Here you will find what students actually borrow to attend Onondaga Cortland Madison BOCES— how much they borrow, how that debt is spread across the student body, and what it costs to pay back. These figures are reported by the Department of Education and IPEDS.
At Onondaga Cortland Madison BOCES, 52% of incoming undergraduates borrow in year one, with a typical loan of $5,664 each — a figure that counts both private and federal student loans.
The typical federal loan comes to $5,553. This is at or above the $5,500 first-year federal borrowing cap that applies to the typical dependent freshman. Bear in mind the undergraduate averages later on cover federal loans only, whereas this freshman total folds in private loans too.
Looking at all undergraduates at Onondaga Cortland Madison BOCES, freshmen included, 61% use federal student loans to help pay for their education, at an average of $6,978 per year. That is 25.7% above the $5,553 borrowed by freshmen.
Borrowing at that rate every year works out to about $13,956 by year two and around $27,912 over four years. This assumes steady federal borrowing and leaves out private and Parent PLUS loans.
| Undergraduate federal borrowing | Value |
|---|---|
| Share using federal loans | 61% |
| Average federal loan per year | $6,978 |
| Undergraduates with a federal loan | 346 |
| Total federal loans (one year) | $2,414,548 |
The median student at Onondaga Cortland Madison BOCES borrows $5,792 in federal student loans.
| Borrower group | Median federal debt |
|---|---|
| All federal borrowers | $5,792 |
| Students who completed (graduates) | $6,419 |
| Students who withdrew | $4,275 |
Withdrawn-student debt matters because those borrowers carry the loans without the degree that helps repay them.
Half of all borrowers fall between the 25th and 75th percentiles shown below for Onondaga Cortland Madison BOCES.
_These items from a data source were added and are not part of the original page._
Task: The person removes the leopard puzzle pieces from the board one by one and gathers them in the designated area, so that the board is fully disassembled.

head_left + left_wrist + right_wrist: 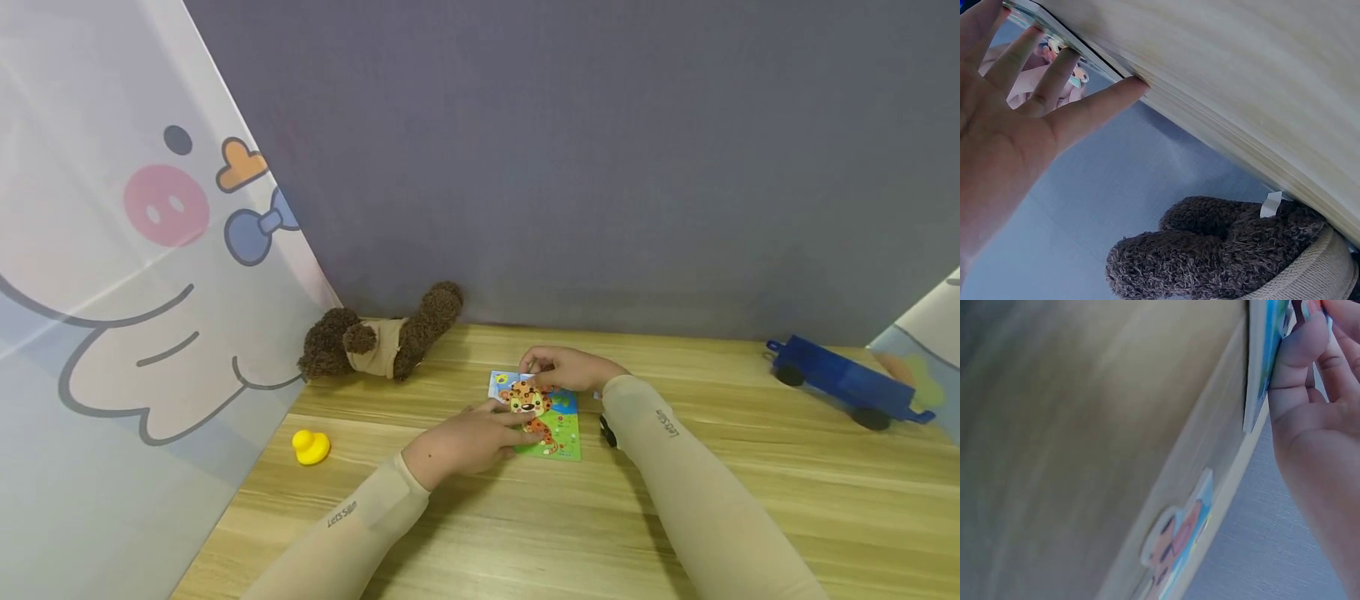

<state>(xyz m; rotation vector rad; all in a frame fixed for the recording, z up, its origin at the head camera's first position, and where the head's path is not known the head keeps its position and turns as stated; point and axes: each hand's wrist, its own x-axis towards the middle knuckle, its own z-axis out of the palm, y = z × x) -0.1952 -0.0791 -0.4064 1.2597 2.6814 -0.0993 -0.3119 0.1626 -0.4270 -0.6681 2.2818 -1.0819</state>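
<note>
A small jigsaw puzzle (567, 435) with a spotted leopard on green grass and blue sky lies flat on the wooden table. My left hand (474, 437) rests over its left side, fingers straight and spread; in the left wrist view the fingertips (1138, 85) reach the puzzle and its edge. At the top of the puzzle, my right hand (576, 369) pinches a small puzzle piece (1312, 306) between thumb and fingers. The right fingers partly hide this piece. Beside the puzzle, a loose piece (1175, 540) with an orange and pink print shows in the right wrist view.
A yellow rubber duck (311, 447) sits at the left of the table (480, 533). Against the grey back panel (562, 167) lies a brown plush toy (375, 346). The blue toy wagon (847, 379) stands far right. Next to my right sleeve shows a small black object (607, 432).
</note>
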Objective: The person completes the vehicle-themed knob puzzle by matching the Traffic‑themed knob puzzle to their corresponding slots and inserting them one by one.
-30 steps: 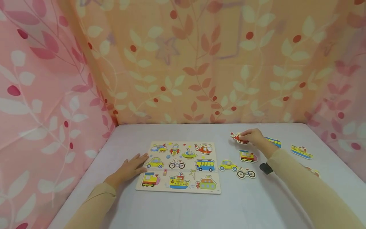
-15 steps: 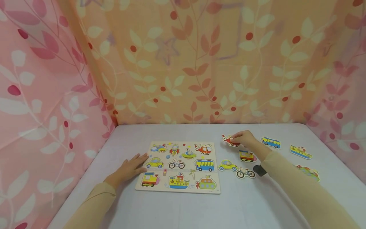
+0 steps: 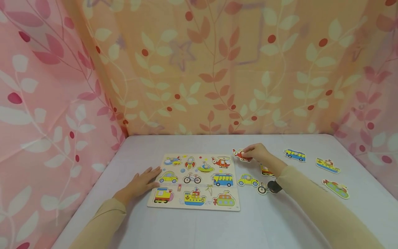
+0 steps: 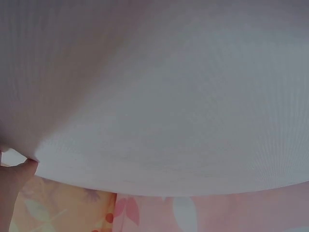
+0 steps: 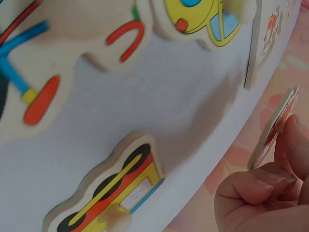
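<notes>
My right hand pinches a red helicopter puzzle piece between thumb and fingers, just off the top right corner of the wooden puzzle board. In the right wrist view, the helicopter piece is tilted up in the fingertips. Printed on the board is a matching helicopter picture. The left hand lies with fingers extended at the board's left edge. Plane, rocket and flying saucer pieces with knobs sit in the board's top area.
Loose pieces lie right of the board: a yellow car, a bicycle, a train, a bus, a ship and a submarine. My right forearm crosses above the table. Patterned curtains stand behind.
The right hand has moved left with the helicopter piece, from above the train toward the board's top right corner. The bus and submarine are now uncovered. My left hand stays in place.
</notes>
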Action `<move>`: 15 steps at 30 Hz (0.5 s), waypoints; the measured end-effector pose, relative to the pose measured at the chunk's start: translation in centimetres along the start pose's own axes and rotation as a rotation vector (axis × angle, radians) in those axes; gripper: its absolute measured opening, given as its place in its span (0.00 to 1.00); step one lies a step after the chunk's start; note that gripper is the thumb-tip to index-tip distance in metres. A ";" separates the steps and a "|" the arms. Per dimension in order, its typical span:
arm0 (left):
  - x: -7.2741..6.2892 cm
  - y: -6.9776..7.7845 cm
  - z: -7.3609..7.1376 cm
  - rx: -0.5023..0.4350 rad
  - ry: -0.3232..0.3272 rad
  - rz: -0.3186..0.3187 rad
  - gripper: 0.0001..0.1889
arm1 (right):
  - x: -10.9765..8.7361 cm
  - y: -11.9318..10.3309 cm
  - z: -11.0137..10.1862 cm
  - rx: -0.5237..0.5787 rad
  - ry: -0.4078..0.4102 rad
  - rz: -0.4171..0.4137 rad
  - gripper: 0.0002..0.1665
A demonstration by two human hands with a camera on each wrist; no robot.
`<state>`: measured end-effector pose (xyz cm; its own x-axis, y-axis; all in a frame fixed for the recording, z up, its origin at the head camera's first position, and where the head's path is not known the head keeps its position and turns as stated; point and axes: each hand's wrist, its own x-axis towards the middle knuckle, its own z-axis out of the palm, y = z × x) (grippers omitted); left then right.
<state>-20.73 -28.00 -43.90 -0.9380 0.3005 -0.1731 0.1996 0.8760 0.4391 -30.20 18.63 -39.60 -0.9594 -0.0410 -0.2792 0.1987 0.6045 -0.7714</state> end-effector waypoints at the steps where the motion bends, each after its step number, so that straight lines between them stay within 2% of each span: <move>1: 0.0 0.0 0.0 0.001 0.000 -0.003 0.39 | 0.0 -0.2 0.2 0.000 -0.001 0.003 0.20; 15: 0.2 0.0 0.0 0.007 -0.010 -0.007 0.40 | 0.1 -1.6 2.5 0.001 -0.020 -0.017 0.17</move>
<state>-20.90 -27.99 -43.91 -0.9365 0.2982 -0.1845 0.1952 0.8804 0.4321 -30.13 15.63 -39.85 -0.9583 -0.0672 -0.2779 0.1829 0.6029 -0.7766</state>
| Percentile | Cumulative Federal Debt |
|---|---|
| 10th percentile (lowest-debt students) | $2,481 |
| 25th percentile | $4,233 |
| 75th percentile | $8,233 |
| 90th percentile (highest-debt students) | $9,500 |
The gap between the 10th and 90th percentile is the clearest single measure of how widely borrowing varies at Onondaga Cortland Madison BOCES.
The figures above count only the students own federal loans. Adding PLUS loans (borrowed by parents or graduate students) gives a fuller picture of total borrowing at Onondaga Cortland Madison BOCES.
| Group | Borrowers | Median debt incl. PLUS |
|---|---|---|
| All borrowers | 75 | $7,558 |
Repayment burden translates the debt figures into what a borrower actually pays each month. Onondaga Cortland Madison BOCES.
A loan default — failing to keep up with federal student-loan payments — is one of the worst financial outcomes a borrower can face. The official Department of Education two-year default rate for Onondaga Cortland Madison BOCES follows.
| Metric | Value |
|---|---|
| 2-year cohort default rate | 8.5% |
| Borrowers in the cohort | 607 |
The cohort default rate tracks borrowers who entered repayment in a given year and defaulted within the two-year measurement window.
Borrowing varies by family income, by first-generation status, and by dependency status.
Median Debt by Income Bracket
| Income tier | Median federal debt |
|---|---|
| Low income | $7,100 |
| Middle income | $5,394 |
| High income | $5,500 |
By First-Generation Status
| Cohort | Median federal debt |
|---|---|
| First-generation students | $6,123 |
| Continuing-generation students | $5,500 |
By Dependency Status
| Cohort | Median federal debt |
|---|---|
| Dependent students | $4,766 |
| Independent students | $7,546 |
These pre-calculated indicators summarize the borrowing gaps between cohorts at Onondaga Cortland Madison BOCES.
The Difference Between Subsidized and Unsubsidized Loans
Unsubsidized federal student loans accrue interest every month — even while you are still enrolled. Unless you pay that interest as it builds, the balance you owe at graduation can be noticeably higher than the amount you originally borrowed.
Important to Remember
Unlike most other debt, federal student loans generally survive bankruptcy — and unpaid balances can lead to wage garnishment — so borrow only what you truly need.
References
More about our data sources and methodologies.